Chapter 6 of "Practical Statistics for Data Scientists" dives into the exciting realm of statistical machine learning, highlighting techniques that provide automated and powerful approaches for both regression and classification tasks. These supervised methods learn from data where the outcomes are known, but they stand out due to their data-driven nature, which avoids imposing linear or other structural assumptions.

## K-Nearest Neighbors: Learning from Your Data's Neighborhood

The chapter begins with K-Nearest Neighbors (KNN), a straightforward algorithm that classifies data points based on the classification of similar nearby points.

* **How it Works**: KNN uses distance metrics to determine the 'K' closest neighbors to a data point. For classification, the new point is assigned to the majority class among its neighbors. For regression, the new point is assigned the average of the target variable values of its K nearest neighbors.
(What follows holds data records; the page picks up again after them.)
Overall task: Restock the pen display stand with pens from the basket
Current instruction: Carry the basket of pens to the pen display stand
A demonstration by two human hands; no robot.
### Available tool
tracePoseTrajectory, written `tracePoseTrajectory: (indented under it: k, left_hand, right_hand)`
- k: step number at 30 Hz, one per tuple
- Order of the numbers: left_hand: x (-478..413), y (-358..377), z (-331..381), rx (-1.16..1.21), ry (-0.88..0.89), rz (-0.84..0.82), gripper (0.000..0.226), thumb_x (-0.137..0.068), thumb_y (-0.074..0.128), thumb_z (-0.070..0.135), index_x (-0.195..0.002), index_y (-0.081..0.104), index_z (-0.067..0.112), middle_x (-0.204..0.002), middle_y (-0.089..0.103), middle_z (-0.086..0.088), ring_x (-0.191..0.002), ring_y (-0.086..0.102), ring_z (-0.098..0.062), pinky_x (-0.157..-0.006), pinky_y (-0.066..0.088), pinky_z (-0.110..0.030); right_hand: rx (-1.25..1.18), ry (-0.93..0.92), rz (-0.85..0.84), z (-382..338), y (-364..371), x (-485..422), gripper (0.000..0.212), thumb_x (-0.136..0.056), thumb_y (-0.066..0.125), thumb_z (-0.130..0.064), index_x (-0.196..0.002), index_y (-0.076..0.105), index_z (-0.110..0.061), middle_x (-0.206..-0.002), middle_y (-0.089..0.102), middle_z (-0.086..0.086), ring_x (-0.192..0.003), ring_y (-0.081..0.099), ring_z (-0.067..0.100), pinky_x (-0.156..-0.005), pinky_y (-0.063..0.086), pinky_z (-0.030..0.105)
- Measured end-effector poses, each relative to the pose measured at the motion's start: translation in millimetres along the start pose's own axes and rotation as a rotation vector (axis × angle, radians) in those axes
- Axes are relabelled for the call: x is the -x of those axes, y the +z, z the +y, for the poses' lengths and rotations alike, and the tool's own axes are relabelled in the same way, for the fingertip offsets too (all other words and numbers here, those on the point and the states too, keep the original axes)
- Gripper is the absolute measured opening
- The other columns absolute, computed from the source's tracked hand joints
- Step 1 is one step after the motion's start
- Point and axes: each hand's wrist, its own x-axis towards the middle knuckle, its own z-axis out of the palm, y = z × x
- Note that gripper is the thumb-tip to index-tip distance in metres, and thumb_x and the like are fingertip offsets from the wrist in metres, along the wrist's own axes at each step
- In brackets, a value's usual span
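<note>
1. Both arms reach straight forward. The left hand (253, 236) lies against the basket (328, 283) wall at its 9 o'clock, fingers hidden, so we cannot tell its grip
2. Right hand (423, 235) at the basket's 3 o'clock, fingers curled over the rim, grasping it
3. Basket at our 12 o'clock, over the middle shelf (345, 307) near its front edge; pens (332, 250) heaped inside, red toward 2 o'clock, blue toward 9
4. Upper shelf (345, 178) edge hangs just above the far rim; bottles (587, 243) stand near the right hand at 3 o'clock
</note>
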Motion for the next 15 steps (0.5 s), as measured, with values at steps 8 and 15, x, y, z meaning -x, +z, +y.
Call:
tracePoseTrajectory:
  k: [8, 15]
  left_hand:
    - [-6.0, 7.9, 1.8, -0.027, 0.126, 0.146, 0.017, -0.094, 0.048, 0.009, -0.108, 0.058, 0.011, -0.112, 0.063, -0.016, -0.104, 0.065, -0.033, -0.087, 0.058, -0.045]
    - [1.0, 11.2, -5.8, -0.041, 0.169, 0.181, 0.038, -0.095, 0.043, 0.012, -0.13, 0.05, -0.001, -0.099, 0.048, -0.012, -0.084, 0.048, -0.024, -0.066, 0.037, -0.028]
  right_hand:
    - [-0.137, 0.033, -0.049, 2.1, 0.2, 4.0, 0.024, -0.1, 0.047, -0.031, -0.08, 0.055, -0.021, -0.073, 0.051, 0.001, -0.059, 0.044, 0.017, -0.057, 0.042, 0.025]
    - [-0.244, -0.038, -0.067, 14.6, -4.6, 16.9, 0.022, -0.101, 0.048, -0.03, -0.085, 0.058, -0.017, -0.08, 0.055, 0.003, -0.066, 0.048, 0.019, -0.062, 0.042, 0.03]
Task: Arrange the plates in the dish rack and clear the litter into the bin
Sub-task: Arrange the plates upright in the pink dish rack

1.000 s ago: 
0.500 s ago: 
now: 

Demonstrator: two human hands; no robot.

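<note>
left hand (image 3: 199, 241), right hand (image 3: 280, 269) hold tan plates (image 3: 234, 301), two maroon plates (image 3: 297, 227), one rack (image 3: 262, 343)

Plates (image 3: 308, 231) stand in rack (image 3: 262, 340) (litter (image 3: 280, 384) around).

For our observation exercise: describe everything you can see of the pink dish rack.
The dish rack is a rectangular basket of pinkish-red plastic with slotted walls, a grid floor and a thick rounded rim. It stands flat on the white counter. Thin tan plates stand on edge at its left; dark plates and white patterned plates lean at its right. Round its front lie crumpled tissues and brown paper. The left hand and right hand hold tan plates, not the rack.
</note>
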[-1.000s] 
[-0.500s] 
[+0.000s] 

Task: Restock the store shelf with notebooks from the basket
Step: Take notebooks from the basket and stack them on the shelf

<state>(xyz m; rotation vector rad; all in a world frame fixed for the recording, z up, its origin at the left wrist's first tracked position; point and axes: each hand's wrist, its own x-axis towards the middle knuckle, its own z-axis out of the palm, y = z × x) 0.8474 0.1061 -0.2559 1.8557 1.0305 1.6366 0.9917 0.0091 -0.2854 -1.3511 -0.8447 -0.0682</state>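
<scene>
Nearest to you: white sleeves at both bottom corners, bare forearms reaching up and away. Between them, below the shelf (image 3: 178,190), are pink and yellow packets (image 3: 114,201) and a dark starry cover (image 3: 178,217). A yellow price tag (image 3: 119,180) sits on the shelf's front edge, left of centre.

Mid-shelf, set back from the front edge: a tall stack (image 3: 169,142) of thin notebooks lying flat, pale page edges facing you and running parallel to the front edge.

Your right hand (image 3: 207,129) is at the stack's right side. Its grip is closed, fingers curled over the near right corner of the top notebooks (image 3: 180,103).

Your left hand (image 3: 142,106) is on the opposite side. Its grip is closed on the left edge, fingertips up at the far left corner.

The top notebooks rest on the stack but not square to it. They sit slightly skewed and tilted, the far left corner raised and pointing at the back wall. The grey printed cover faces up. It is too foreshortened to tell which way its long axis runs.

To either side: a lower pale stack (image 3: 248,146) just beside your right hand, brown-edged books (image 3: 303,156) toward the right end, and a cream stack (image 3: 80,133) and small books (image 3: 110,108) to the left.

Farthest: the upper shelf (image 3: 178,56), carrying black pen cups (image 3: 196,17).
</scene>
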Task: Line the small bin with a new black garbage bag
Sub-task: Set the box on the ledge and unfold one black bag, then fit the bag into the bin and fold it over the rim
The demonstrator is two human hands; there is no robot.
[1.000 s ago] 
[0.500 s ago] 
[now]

* **Flexibility**: KNN can output a probability (or propensity) between 0 and 1, which is based on the proportion of one class among the K nearest neighbors.

* **Data Preprocessing**: KNN often requires one-hot encoding for categorical variables, and standardization (also called normalization) of numerical variables. Standardization puts all variables on a similar scale by subtracting the mean and dividing by the standard deviation. This ensures that a variable does not overly influence the model simply due to the scale of its original measurement.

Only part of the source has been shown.